While Guiducci and Galileo were working in the Discourse, a second anonymous Jesuit pamphlet appeared in Milan - Assemblea Celeste Radunata Nuovamente in Parnasso Sopra la Nuova Cometa. This argued for the new model of the universe proposed by Tycho Brahe and against the traditional cosmology of Aristotle. Guiducci and Galileo collaborated on a response to this as well, which set out the arguments for a heliocentric model. The debate continued when, in Perugia later in 1619, Grassi published a reply to the Discourse in La Libra Astronomica ac Philosophica under the pen-name Lotario Sarsi Sigensano. This work dismissed Guiducci as a mere 'copyist' for Galileo, and attacked Galileo's ideas directly. While the Accademia dei Lincei were considering what tone a reply from Galileo ought to take, Guiducci replied directly to Grassi in the Spring of 1620. The reply was formally addressed to another Jesuit, Father Tarquinio Galluzzi, his old rhetoric master.

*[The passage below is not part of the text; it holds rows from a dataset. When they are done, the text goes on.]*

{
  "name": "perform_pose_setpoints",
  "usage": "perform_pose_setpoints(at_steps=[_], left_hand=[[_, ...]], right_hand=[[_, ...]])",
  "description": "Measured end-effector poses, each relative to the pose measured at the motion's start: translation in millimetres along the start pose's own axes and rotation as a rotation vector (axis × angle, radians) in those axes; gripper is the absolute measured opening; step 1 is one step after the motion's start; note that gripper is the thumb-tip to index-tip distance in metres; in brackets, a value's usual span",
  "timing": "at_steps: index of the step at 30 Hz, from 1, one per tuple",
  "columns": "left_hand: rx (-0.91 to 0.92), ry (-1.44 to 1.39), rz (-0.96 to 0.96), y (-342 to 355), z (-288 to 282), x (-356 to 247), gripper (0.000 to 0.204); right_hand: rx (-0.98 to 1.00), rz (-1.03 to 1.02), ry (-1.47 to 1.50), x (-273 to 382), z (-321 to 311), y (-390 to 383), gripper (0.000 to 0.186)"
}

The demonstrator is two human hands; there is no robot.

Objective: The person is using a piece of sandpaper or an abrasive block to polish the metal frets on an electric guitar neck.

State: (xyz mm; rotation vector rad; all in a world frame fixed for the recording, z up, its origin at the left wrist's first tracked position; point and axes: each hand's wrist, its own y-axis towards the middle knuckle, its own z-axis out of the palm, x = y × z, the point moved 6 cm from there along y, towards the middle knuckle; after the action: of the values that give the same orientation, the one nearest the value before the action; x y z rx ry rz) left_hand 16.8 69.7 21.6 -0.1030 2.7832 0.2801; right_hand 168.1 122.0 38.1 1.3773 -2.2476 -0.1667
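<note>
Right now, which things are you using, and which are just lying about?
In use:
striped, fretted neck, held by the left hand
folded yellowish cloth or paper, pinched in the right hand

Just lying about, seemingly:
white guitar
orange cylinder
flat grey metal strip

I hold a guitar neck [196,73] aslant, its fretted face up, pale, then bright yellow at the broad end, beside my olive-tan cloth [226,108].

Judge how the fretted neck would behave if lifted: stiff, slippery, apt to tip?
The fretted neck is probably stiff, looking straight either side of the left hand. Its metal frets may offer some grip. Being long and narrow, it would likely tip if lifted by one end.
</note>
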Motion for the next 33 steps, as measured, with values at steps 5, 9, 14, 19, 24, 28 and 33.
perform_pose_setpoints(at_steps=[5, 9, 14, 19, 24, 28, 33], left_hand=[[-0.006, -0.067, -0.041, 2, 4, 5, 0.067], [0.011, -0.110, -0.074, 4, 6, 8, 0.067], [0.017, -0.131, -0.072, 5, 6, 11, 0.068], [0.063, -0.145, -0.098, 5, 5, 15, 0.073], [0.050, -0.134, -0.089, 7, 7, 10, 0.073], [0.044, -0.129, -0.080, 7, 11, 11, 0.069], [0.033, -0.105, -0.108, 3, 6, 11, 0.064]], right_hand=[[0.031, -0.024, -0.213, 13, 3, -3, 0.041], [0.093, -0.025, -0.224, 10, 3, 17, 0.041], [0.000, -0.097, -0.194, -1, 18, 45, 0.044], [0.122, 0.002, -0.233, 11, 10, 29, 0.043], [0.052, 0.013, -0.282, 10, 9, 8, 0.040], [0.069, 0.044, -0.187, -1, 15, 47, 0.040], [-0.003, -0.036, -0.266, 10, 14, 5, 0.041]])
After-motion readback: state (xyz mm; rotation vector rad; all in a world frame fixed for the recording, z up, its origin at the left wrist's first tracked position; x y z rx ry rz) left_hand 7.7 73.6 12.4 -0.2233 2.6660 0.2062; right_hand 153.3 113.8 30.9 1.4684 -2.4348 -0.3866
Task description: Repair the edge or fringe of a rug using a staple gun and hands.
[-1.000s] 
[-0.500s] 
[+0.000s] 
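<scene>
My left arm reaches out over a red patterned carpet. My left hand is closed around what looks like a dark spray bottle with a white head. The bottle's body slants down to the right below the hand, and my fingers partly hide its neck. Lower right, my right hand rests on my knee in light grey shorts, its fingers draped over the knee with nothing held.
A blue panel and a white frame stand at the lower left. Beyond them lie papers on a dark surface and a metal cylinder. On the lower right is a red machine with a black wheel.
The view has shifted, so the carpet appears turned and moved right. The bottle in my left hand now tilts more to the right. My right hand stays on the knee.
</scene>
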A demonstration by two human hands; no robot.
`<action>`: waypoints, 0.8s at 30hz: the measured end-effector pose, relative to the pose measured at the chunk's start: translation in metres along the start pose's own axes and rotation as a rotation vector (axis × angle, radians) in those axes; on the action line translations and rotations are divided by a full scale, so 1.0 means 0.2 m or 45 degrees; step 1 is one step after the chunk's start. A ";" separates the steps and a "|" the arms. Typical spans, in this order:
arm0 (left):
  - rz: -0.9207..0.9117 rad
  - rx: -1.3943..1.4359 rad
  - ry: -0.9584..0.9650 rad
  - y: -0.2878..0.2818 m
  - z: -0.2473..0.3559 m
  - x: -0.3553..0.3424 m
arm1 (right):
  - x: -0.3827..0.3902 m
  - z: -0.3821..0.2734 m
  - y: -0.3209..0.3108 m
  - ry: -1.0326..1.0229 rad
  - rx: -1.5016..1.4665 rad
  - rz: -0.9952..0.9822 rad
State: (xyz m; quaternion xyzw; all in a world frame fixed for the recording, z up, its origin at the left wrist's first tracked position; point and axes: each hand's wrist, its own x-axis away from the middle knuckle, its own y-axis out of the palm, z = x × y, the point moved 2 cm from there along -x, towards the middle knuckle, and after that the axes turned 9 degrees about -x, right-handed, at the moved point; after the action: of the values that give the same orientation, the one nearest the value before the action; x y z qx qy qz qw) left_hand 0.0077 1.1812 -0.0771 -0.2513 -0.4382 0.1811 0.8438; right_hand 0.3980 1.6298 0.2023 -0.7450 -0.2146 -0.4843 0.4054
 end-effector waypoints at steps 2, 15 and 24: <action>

Guiducci countered the various arguments Grassi had put forward against Galileo, describing some of Grassi's experiments as 'full of errors and not without a hint of fraud.' Guiducci concluded with an attempt to reconcile experimental evidence with theological arguments, but firmly asserted the primacy of data gathered through observation. Galileo was very pleased with Guiducci's efforts, proposing him for membership of the Accademia dei Lincei in May 1621 (although he did not actually become a member until 1625).

Galileo's final response in the dispute with Grassi was Il Saggiatore (The Assayer), which he published in 1623. Grassi replied in 1626 with Ratio ponderum librae et simbellae, which focused on doctrinal issues rather than scientific questions. Having defeated Grassi on the points he considered important, Galileo declined to publish anything further on the topic.